» Your goal
In the data below, locate each line with the word "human" and list it.
◇ ◇ ◇
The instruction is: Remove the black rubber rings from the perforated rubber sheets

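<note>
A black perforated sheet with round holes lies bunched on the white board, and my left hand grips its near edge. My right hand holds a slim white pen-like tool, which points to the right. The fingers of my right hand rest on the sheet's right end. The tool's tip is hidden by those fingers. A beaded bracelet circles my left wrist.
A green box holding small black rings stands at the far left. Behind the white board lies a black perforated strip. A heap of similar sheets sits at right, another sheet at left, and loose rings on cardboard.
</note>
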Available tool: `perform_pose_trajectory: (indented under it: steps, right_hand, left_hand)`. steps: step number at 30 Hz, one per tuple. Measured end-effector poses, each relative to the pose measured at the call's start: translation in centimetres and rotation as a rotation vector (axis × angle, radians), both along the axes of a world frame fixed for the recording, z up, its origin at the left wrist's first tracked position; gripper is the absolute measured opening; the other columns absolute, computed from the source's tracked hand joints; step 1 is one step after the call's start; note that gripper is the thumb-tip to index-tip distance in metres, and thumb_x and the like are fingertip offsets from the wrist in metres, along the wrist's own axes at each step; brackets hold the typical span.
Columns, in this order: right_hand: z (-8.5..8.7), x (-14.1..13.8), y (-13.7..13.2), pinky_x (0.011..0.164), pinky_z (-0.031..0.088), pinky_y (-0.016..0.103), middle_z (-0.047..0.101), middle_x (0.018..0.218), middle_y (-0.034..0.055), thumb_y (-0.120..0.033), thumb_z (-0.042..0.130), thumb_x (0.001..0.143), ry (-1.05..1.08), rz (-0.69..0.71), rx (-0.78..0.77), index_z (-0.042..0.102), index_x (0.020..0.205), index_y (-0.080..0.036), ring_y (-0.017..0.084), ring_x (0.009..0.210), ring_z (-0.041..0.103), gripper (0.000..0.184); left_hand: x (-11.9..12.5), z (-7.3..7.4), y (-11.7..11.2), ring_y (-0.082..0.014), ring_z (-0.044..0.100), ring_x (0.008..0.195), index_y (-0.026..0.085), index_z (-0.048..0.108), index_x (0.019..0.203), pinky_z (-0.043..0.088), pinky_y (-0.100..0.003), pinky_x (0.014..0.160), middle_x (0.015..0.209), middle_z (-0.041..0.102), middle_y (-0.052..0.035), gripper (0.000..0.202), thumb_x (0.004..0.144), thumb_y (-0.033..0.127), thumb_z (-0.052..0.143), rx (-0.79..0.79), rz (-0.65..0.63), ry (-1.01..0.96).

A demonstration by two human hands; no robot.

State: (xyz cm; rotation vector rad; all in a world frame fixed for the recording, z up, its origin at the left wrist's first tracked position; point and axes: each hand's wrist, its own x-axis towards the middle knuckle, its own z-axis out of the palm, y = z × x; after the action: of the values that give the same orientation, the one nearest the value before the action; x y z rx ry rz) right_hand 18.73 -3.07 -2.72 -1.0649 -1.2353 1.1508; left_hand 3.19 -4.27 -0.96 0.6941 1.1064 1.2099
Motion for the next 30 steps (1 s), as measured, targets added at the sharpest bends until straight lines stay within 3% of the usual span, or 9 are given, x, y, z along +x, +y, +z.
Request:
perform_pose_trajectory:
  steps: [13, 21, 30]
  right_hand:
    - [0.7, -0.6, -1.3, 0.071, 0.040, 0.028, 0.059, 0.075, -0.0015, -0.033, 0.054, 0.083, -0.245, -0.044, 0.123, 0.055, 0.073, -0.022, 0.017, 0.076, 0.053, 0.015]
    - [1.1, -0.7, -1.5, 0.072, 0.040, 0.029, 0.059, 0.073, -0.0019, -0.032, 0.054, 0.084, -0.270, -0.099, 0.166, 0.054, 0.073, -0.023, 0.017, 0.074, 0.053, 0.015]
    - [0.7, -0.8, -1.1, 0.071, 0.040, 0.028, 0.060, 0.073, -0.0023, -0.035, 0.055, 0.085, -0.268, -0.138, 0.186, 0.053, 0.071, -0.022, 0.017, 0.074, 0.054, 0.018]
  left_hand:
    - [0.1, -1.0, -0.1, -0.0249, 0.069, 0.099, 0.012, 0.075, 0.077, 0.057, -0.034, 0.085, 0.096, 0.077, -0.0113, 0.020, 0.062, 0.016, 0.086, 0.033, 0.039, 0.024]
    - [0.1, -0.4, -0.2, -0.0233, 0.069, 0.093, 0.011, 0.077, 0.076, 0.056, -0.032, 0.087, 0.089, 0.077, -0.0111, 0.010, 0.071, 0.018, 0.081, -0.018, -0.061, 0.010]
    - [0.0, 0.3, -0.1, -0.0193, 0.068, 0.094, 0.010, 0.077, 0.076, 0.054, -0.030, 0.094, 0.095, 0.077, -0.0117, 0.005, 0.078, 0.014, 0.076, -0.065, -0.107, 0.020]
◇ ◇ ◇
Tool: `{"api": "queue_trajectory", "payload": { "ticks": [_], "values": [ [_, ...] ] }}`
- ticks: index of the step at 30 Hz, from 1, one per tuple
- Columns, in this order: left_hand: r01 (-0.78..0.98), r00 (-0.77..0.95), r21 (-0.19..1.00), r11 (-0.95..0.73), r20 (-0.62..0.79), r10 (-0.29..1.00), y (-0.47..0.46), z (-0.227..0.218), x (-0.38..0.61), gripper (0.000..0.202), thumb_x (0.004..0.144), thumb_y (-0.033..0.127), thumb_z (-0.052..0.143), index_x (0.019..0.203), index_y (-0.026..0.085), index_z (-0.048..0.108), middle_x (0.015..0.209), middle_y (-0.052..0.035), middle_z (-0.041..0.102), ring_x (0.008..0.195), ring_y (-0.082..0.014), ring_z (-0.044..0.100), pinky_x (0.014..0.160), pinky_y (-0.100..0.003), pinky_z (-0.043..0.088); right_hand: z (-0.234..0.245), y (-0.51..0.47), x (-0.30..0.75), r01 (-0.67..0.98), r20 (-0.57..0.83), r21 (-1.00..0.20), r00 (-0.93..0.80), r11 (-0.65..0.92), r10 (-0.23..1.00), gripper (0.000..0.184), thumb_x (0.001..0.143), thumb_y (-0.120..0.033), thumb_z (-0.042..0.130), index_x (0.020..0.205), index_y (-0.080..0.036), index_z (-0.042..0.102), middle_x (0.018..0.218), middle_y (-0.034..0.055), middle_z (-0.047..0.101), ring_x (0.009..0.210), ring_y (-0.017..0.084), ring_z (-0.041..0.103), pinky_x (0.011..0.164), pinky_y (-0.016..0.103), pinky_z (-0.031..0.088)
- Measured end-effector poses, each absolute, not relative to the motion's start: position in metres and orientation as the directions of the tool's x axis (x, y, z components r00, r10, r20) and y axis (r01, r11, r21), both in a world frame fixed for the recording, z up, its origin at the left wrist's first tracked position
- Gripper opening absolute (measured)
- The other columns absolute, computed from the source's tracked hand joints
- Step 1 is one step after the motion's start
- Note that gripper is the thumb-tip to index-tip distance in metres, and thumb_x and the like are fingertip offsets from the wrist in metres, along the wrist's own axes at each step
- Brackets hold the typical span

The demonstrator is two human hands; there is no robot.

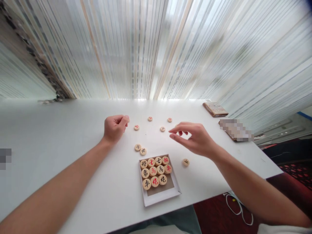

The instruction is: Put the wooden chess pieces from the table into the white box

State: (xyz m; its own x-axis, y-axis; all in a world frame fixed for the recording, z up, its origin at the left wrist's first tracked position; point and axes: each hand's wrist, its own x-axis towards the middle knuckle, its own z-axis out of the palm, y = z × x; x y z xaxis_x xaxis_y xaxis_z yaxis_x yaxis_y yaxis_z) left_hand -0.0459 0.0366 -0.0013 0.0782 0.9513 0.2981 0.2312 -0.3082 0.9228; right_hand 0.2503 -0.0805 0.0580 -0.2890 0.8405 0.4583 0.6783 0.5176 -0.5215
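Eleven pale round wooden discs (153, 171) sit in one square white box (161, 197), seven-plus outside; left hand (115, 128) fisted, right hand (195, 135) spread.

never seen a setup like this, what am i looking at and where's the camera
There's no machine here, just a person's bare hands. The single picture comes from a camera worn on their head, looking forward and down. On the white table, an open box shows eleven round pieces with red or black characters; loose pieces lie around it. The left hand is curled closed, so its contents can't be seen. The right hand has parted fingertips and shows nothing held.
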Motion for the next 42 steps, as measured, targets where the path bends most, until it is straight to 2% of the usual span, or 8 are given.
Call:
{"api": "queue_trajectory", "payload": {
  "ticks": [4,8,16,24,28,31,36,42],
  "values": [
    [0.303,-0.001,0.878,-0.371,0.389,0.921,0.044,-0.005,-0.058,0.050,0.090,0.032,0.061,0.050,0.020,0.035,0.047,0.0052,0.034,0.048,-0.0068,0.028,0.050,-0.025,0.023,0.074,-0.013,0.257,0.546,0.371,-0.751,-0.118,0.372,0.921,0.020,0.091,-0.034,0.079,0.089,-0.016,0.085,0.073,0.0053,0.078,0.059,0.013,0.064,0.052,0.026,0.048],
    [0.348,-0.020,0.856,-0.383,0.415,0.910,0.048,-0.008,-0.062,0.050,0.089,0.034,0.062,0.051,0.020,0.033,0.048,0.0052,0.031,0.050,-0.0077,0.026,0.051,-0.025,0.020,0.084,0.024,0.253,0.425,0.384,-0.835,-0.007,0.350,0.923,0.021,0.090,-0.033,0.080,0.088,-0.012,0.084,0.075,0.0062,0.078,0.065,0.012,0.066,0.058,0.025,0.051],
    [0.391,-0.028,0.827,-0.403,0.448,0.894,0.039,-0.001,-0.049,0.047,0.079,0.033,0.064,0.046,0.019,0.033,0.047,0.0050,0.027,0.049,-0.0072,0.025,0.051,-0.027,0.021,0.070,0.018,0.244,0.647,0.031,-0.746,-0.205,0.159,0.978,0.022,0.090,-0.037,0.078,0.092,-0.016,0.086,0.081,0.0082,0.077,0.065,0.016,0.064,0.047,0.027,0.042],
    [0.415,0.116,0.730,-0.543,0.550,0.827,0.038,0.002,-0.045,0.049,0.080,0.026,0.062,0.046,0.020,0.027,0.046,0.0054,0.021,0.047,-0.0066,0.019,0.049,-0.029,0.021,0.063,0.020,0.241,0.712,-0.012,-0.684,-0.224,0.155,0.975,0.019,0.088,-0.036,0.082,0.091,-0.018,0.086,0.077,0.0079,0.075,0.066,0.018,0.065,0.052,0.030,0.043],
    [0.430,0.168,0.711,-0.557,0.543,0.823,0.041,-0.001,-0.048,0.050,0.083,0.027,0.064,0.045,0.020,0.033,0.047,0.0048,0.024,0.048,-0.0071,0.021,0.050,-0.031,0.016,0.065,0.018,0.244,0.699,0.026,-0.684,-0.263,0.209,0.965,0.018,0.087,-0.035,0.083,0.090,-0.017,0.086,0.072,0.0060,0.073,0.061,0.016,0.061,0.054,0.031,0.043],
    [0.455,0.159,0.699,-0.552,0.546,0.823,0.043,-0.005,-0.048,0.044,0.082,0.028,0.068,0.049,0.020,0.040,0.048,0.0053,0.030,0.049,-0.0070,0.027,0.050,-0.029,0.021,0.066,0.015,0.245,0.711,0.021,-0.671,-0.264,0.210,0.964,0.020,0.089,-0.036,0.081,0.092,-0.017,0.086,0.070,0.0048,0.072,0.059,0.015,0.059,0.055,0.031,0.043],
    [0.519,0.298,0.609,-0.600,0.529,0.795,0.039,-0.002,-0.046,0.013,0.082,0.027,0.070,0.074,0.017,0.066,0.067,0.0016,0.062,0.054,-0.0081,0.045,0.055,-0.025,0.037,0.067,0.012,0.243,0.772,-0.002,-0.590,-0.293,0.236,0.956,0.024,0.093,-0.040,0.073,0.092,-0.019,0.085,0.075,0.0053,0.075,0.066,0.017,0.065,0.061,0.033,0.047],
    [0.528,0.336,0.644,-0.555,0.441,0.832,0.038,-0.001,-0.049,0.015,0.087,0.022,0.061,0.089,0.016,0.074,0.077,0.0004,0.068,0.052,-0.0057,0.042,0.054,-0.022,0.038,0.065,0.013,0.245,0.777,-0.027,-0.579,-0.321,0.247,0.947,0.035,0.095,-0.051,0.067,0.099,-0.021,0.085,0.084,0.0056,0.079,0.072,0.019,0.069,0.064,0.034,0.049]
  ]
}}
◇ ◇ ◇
» Exercise result
A demonstration by two human hands; no robot.
The demonstrator is two human hands; there is no robot.

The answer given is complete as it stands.